The town’s mayor, Julio Maria de Sousa, 46, is angry that it has taken three years for the inquest to begin. “It is absurd. It is a failure of humanity, of respect,” he says. “It is an injustice, this delay of the British Government.”
His secretary, Leide Menezes Figueiredo, 20, is another Menezes cousin. Her sister, Vivian, lived with Jean Charles in Tulse Hill. “I don’t believe the English system will do the right thing,” she says. “But I hope they show how they got it wrong — how it was a fatal error.”
Her cynicism is understandable in a country where police are rarely held to account. In Rio de Janeiro alone 694 people were killed by police in the first six months of last year. Human Rights Watch describes police violence as one of the country’s “most intractable human rights problems”, adding that “abusive police officers are rarely sanctioned”.
On the porch of his house on the edge of town, Jean Charles’s elder brother Giovani de Menezes, 36, keeps seven tiny birds in cages that swing from the veranda, and shouts greetings to neighbours wandering down the nearby dirt track. “Everybody knows our family here,” he says.
After his brother’s death he moved his wife and three children back from São Paulo, where he had worked in a bank for 15 years, to take care of his ageing parents. Now he is unemployed. “I believe everything is going to come out,” he says of the inquest. “I hope that justice is done.”
Giovani takes me to his parents’ smallholding — eight miles of steep, winding dirt tracks out of town, in what Brazilians call the roça — the outback. In the farmhouse his mother, Maria Otone de Menezes, 63, bustles around the immaculately clean kitchen, chasing chicks back out into the yard, serving hot sweet coffee and the rich, salty cheese they make themselves though the dry winter means the cattle they rear have not produced much milk recently.

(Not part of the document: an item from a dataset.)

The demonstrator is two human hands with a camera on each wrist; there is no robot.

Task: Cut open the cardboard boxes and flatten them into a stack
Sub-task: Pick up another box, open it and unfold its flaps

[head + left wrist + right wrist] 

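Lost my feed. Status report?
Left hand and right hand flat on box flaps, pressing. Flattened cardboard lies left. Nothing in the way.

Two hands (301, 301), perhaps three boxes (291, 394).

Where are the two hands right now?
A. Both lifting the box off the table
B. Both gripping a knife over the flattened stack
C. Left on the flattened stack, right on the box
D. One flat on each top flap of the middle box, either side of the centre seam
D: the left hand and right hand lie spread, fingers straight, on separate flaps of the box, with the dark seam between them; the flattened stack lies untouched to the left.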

As the family talk about the case, it is clear that the hurt and anger are as raw as ever. His mother keeps asking the same questions — ones she now hopes the police will answer: why didn’t they arrest Jean Charles? Or handcuff him? Why did they shoot her son?
“Nothing can cover the loss of this boy,” she says.
His father, Matosinhos, 69, is frustrated at the delay. “It’s already been three years, and it still isn’t resolved,” he says. However, he says that the family still believe in the British justice system. Although he will not be going to London, Jean Charles’s mother and brother Giovani will attend some of the proceedings.
In the Gonzaga region, where work for more than minimal wages is impossible to come by, up to 25 per cent of young adults are estimated to be working abroad. “Life out here in the roça is complicated, it’s not a game,” says Giovani. That was why Jean Charles went to England. His father, Matosinho, says: “It was his dream to go and work in London . . . because the salary is much better than here. To buy a farm, a nice car, to work for six, seven years and come back here.”
At the petrol station in nearby Sardoa, Arielino Ribeiro, 27, smiles as he remembers his friend Jean Charles. “He had a lot of friends,” he says. “He liked London. He had a nice job. He had good pay.”
Arielino spent 4½ years working 100 hours a week in a Dunkin’ Donuts in Connecticut. The he returned home, opened this petrol station and married his childhood sweetheart, Lilian.
He still works long hours, but is happy — his dream came true.
Jean Charles de Menezes was not so lucky.